Like the other insurance-related lawsuits — such as the Fourth Circuit ruling against Travelers Insurance in August 2016 — the dispute appears to revolve around the language of the policy and what specifically the policy covers when it comes to cybercrime.
“Sentinel admits that it has not paid for all of the losses MAR has claimed resulted from the ransomware attack it suffered, as certain of the losses claimed are not covered by the policy,” Sentinel argued in court documents. “The only coverage under the policy for loss or damage caused by a computer virus is under the Computers and Media Endorsement [section], which changes the policy to provide additional coverage [up to $20,000] for certain computer-related losses.”

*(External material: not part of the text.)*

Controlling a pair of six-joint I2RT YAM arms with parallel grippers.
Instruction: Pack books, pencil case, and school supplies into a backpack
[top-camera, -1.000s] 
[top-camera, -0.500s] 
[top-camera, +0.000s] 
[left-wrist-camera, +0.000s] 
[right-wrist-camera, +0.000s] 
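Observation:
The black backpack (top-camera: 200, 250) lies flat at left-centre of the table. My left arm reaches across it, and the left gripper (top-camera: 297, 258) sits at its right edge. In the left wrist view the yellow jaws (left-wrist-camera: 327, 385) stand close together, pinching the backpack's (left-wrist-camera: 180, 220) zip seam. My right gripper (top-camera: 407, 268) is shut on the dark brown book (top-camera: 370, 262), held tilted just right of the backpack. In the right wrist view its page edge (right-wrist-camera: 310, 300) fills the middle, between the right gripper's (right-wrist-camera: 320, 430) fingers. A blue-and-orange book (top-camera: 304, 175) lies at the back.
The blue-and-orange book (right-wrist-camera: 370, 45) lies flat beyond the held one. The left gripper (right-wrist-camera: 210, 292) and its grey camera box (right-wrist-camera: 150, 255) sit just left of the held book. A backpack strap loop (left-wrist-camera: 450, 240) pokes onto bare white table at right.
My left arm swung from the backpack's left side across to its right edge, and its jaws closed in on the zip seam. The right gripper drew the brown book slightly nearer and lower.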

Three Months to Resolve the Ransomware?
The lawsuit is yet another reminder that organizations need to ensure they know what their insurance policies cover in regards to cyber-attacks, but that is not the only cyber risk management lesson worth noting from the lawsuit. The court documents also revealed that it took several months for MAR to recover from the single ransomware incident — far more than the average of 42 hours that Ponemon found most ransomware victims spend.
The long recovery time was due to a variety of reasons, which the law firm outlined in its complaint:
- In May 2016, a ransomware infection led to all of the documents and information stored on the MAR computer network being disabled and the computer network losing all functionality. MAR then hired security experts to fix the problem, but those experts were unable to gain access to the files.

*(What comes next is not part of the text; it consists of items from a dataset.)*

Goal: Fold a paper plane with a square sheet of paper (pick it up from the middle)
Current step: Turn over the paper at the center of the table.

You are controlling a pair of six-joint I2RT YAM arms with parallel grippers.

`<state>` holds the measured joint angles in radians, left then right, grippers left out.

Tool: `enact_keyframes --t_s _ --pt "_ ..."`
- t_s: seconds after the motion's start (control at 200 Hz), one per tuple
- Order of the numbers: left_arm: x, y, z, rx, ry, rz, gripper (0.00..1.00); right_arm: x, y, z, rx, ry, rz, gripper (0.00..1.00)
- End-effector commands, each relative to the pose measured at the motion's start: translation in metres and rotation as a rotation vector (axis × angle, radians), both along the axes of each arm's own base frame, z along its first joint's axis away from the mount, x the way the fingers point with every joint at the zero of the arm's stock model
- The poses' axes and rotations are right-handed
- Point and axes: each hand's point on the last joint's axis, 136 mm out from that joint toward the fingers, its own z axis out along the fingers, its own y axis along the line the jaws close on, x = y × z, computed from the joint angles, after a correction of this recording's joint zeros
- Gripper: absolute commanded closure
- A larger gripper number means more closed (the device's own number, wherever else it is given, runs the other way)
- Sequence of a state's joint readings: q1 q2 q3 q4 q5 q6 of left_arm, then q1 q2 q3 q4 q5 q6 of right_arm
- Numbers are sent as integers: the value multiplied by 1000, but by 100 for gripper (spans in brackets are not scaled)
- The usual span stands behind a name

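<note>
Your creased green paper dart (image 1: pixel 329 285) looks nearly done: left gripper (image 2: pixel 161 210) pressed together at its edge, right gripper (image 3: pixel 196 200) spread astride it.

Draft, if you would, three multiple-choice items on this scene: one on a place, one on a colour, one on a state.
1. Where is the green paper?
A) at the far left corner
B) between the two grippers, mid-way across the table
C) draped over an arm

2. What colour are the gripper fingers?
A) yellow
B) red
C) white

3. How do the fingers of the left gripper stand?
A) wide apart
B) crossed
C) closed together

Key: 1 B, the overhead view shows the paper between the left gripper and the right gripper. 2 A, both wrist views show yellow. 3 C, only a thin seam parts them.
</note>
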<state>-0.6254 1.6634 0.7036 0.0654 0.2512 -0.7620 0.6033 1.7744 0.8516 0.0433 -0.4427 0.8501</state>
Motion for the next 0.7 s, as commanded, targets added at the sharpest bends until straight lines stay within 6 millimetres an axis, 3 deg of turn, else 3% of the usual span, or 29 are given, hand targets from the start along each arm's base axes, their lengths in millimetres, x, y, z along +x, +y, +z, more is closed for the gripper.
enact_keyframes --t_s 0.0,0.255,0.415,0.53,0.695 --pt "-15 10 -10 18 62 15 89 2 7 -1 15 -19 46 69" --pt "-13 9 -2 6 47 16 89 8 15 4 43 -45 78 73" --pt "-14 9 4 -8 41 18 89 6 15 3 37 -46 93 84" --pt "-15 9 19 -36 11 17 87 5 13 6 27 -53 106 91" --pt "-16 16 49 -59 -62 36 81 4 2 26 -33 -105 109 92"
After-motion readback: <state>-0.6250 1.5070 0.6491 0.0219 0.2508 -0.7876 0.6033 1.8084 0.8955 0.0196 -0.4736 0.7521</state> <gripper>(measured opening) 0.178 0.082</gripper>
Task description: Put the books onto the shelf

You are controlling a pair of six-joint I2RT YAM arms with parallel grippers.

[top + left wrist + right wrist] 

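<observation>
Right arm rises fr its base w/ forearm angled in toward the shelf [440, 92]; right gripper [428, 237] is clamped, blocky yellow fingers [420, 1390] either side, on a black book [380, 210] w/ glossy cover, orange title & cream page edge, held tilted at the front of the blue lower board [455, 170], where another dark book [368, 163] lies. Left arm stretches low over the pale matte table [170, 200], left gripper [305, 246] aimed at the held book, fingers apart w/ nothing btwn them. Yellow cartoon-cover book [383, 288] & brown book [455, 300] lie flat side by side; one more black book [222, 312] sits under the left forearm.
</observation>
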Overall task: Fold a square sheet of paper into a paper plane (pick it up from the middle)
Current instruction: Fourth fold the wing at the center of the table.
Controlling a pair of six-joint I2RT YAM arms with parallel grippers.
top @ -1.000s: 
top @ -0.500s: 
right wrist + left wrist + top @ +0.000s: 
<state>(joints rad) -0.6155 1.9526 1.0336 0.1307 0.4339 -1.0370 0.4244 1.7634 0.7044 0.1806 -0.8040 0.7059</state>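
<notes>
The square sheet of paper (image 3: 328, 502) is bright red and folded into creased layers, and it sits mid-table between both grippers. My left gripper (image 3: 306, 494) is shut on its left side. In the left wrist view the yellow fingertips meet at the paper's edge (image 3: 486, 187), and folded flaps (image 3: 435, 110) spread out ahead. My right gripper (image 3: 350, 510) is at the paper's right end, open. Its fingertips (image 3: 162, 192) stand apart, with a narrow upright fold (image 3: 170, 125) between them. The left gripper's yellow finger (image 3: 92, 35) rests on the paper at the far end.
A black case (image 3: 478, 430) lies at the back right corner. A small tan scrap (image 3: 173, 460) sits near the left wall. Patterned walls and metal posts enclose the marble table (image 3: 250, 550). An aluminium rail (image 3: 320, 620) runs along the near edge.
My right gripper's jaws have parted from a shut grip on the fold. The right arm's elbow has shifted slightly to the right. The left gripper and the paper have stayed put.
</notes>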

- In June 2016, the firm made contact with the attacker and negotiated a 13 bitcoin ransom. It took several days to purchase the bitcoins and pay the extortionist because the firm said they were unaware that new account holders could only purchase 2 bitcoins per day.
- In July 2016, the firm had to re-establish communication with the attacker after discovering the decryption keys and tools it purchased did not work. A second bitcoin ransom was then negotiated and paid.
- In August 2016, MAR had to recreate documents after discovering that it could not recover documents saved on a temporary server during the three months of business interruption.
All of this resulted due to a combination of events: an attorney at MAR clicking on an email attachment from an unknown source, a lack of proper backups and incident response plan to address a well-known security issue, and a malicious actor that took advantage of the situation by demanding multiple ransom payments.
MAR is just one example of a business that was unprepared for a ransomware attack, and numerous other organizations are likely experiencing similar issues this week. As Elliptic noted, WannaCry has generated over $80,000 in ransom payments since Friday.
However, organizations that decided to pay the WannaCry ransom were lucky that it only required a $300 or $600 payment depending on how quickly they acted. In addition, multiple researchers have reported that organizations were able to successfully restore their files after payment, even as law enforcement agencies have advised there are no guarantees when dealing with cybercriminals.
This is not the case for many ransomware victims. Some recent ransomware campaigns have been observed charging a full two bitcoin in ransom (around $3,700) for any infections, and some organizations have received targeted ransom demands totaling tens of thousands of dollars — and, in cases like MAR, the decryption keys purchased at those inflated prices may not even work.
Hopefully, WannaCry will help push organizations towards better understanding, preparation, and incident response around ransomware since the problem is not going away any time soon.